The Gift of Food

By now, you know that I love nothing more than cooking a meal for my friends and family. Whenever we have guests coming over, I ask about dislikes, preferences, diet restrictions, and allergies.

While sometimes I joke that I am "gluten intolerance intolerant," I know that there are people who really cannot tolerate gluten in any form. Or dairy. Or any number of other ingredients. 

Heck - I, myself, can't eat garlic. That usually sends most every host or hostess into a panic. I think they would rather attempt a meal without gluten!

When someone has a dislike, an allergy, or a dietary preference, I just want them to be honest and tell me. I am happy to make them something that will make them happy. In the end, that's what makes me happy.

Allergic to bivalves? I will do some research to make sure I know what is - or isn't - a bivalve. Hate Brussels sprouts? No worries - I won't make them for you and try to convince that mine are different (and that you will love them). If you want to avoid carbs to lose weight, I am happy to cook with nary a carbohydrate in sight. Just tell me.

Recently, our friend Sara was going through a slew of dietary tests to identify a problem she had been having. When we invited her to dinner she balked, saying she didn't want to have us deal with her long no-no list.

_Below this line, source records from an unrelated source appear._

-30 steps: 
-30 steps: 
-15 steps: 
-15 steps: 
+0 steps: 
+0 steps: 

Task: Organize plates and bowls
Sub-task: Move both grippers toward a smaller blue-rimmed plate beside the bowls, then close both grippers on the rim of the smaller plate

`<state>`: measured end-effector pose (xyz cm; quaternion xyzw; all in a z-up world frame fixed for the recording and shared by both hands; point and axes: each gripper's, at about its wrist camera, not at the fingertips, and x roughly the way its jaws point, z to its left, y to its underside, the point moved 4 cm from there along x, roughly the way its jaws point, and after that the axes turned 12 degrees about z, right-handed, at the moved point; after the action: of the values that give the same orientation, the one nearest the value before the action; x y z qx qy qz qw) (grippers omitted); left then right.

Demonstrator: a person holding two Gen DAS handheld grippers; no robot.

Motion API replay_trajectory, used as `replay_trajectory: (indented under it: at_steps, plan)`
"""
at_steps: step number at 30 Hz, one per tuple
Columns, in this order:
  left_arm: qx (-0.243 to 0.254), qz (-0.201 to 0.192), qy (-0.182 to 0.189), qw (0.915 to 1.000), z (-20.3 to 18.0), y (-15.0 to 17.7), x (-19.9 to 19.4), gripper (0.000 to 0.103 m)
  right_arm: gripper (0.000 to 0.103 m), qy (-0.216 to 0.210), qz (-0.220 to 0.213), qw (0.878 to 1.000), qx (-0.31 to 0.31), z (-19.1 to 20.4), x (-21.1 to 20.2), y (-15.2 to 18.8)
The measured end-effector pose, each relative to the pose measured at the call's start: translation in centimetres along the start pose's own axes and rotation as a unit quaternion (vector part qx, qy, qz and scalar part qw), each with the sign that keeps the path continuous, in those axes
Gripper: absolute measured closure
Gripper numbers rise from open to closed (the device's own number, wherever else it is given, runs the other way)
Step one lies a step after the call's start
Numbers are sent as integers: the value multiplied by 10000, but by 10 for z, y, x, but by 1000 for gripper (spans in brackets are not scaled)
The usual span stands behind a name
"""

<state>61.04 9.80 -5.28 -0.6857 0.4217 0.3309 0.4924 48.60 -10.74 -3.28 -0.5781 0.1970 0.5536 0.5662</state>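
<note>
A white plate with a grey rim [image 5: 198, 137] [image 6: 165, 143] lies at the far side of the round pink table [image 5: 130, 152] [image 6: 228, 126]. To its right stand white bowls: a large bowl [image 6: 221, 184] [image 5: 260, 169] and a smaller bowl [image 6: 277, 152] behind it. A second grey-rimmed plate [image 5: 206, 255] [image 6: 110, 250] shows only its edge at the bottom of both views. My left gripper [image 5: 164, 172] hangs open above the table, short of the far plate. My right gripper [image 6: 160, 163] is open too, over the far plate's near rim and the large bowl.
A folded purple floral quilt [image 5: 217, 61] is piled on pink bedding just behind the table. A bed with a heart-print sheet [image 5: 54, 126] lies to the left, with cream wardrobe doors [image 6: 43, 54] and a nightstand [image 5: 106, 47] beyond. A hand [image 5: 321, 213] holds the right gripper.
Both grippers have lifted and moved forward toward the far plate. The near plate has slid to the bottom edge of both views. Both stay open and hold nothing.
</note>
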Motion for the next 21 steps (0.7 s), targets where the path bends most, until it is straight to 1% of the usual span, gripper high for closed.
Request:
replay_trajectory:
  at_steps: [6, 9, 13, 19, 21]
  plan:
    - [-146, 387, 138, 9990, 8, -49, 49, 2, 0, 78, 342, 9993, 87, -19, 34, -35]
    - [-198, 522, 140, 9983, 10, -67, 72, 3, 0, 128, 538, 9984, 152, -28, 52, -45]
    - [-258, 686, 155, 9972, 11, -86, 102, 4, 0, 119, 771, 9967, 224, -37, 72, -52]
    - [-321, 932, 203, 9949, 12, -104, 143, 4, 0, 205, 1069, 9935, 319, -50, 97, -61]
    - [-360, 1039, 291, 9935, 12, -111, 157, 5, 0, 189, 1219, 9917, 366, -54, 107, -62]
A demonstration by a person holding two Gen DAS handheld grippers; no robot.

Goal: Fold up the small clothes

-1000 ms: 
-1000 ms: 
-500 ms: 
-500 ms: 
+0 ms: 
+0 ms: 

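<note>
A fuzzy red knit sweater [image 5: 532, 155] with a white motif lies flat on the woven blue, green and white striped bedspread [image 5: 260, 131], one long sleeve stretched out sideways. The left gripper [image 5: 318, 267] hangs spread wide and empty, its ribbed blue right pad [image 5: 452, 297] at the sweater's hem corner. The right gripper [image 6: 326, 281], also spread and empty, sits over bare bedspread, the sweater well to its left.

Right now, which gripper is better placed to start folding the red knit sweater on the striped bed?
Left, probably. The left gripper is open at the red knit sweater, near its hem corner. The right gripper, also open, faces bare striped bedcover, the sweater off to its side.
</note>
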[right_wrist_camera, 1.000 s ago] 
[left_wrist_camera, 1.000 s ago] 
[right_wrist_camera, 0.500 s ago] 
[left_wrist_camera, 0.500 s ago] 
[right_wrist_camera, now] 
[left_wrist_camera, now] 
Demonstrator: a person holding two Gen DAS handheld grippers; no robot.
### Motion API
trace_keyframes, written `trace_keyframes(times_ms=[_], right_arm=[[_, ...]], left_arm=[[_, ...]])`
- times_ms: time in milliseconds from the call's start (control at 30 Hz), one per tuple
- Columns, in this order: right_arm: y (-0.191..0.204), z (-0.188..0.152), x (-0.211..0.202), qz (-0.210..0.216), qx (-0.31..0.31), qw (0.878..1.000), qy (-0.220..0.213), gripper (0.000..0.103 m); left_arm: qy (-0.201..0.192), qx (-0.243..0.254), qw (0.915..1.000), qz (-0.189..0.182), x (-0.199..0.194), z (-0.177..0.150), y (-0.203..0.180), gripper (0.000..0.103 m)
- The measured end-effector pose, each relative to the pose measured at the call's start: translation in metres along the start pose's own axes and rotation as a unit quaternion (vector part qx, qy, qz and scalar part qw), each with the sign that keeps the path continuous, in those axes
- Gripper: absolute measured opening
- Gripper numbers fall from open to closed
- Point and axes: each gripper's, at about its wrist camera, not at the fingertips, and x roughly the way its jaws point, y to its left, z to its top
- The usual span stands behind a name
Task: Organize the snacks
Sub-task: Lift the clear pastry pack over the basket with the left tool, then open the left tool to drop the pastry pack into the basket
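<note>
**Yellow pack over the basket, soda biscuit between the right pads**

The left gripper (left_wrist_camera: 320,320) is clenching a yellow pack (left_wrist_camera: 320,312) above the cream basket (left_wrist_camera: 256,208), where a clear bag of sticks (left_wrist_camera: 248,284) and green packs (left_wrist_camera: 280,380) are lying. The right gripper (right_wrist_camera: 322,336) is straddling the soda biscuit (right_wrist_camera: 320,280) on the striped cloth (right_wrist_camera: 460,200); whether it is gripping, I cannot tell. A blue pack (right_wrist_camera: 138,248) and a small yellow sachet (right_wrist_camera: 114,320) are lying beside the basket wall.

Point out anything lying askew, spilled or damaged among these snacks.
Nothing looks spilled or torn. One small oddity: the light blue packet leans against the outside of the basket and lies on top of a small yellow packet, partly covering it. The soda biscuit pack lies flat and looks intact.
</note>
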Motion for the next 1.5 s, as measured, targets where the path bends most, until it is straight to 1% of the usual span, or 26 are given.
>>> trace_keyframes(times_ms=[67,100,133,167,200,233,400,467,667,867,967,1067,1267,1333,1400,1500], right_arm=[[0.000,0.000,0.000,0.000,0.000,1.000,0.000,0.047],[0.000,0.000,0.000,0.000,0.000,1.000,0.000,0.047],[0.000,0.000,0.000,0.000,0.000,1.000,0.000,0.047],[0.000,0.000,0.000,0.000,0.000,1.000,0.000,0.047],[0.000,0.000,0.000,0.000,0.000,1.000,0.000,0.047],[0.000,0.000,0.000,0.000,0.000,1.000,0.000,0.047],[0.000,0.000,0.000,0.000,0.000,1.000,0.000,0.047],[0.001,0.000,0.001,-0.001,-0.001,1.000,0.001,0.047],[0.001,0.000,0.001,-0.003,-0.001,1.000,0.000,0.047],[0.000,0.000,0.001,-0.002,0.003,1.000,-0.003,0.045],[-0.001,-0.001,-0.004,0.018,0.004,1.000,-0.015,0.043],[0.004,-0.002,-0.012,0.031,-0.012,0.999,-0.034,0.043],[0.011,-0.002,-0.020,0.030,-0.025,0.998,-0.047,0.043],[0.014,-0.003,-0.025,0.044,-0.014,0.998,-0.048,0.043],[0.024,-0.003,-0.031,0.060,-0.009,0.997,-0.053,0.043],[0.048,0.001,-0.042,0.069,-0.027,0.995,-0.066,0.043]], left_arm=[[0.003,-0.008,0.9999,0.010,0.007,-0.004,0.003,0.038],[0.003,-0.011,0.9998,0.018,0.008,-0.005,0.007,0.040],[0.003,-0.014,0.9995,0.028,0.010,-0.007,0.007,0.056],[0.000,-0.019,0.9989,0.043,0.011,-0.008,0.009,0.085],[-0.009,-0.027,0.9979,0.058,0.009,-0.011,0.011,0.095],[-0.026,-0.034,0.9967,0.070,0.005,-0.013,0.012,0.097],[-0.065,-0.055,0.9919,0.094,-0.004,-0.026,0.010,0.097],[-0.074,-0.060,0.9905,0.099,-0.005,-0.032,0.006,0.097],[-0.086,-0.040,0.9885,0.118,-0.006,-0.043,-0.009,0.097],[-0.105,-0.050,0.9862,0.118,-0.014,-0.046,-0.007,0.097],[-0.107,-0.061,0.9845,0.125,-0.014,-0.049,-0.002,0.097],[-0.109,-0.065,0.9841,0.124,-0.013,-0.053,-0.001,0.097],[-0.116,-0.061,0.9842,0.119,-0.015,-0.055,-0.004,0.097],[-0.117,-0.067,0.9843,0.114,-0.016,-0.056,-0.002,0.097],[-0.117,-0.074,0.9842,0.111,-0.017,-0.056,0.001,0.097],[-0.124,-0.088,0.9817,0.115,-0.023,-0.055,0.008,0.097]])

Thanks to Jennifer and Pat for the wonderful lobster & crab towels!
I told her I would love the challenge. And this risotto is the result. Never mind what is not in the recipe; the ingredients in it are delicious. I can't wait to make it again.

~ David

Risotto ai Frutti di Mare

6 cups shrimp or fish broth *
olive oil
6 large sea scallops, quartered
32 small-medium shrimp, fully peeled and deveined
1 teaspoon sweet paprika
2 lobster tails (optional), cut in half lengthwise.
1 large shallot, minced
1 1/2 cups arborio rice
1 cup moscato (Chardonnay works well, too)
2 large plum tomatoes, seeded and diced
1 tablespoon chopped fresh tarragon, or more to taste
finely grated zest of 1 organic lemon 

Bring stock to a simmer on the back burner.

Heat a skillet over medium high and add 1 tablespoon olive oil. Add the scallops and shrimp and sauté, stirring, until opaque. This will take just a few minutes. Stir in the paprika and cook 30 seconds. Scrape seafood into a bowl and set aside. Err on undercooking the seafood, as it will cook more later. Do not clean the skillet.

If using the lobster tails, place the halves, cut side down, on an oiled cookie sheet and broil for 4-5 minutes until the shells are bright orange-red. Remove from the broiler and let cool. Once cool, carefully remove the par-cooked meat in one piece and place in the skillet used for the shrimp and scallops; set aside.

Heat 2 tablespoons olive oil in a large kettle over medium heat. Add shallot and cook until softened and clear. Add rice and increase heat to medium-high. Sauté until rice is opaque but not browned. Add the moscato and stir until reduced and spoon leaves a trail when dragged through the rice. Add a ladleful (1/2 cup) of shrimp broth and continue stirring until, once again, liquid is reduced and the spoon leaves a trail. Continue adding broth and stirring until you have but 1/2 cup broth left. Add the tomatoes, tarragon, and lemon zest.

Reheat the shellfish skillet to medium-high, drizzling the lobster tails with a little olive oil. Sauté the lobster tails for 1-2 minutes until done.

Add the scallops and shrimp to the risotto along with the final 1/2 cup broth. Continue stirring, but do not cook until the spoon leaves a trail. You want the risotto to be al ondine – “to the wave” - when you serve it, as it will thicken as it cools slightly upon serving.

Divide among four large flat bowls and top each portion with half a lobster tail. Serve immediately.

Serves 4 as a main course. Alternatively, this quantity will serve 8 as a first course - the lobster tails can be chopped and divided among the 8 portions.

* Whenever I buy shrimp, I place all the uncooked shells in a re-sealable bag and keep it in my freezer. In addition to the shrimp shells, I also add pieces of shallot, onion, carrot, celery, and fennel. Then, when I need shrimp stock, I fill a saucepan with these frozen shells and vegetables, and add water, a little white wine, salt, peppercorns, a couple of bay leaves, and a few sprigs of thyme, and then boil it down. Generally, if I need 4 cups of broth, I add a couple of extra cups of liquid and reduce it to the 4 cups I need. This ensures the concentration of the flavors. Simply strain and use as needed.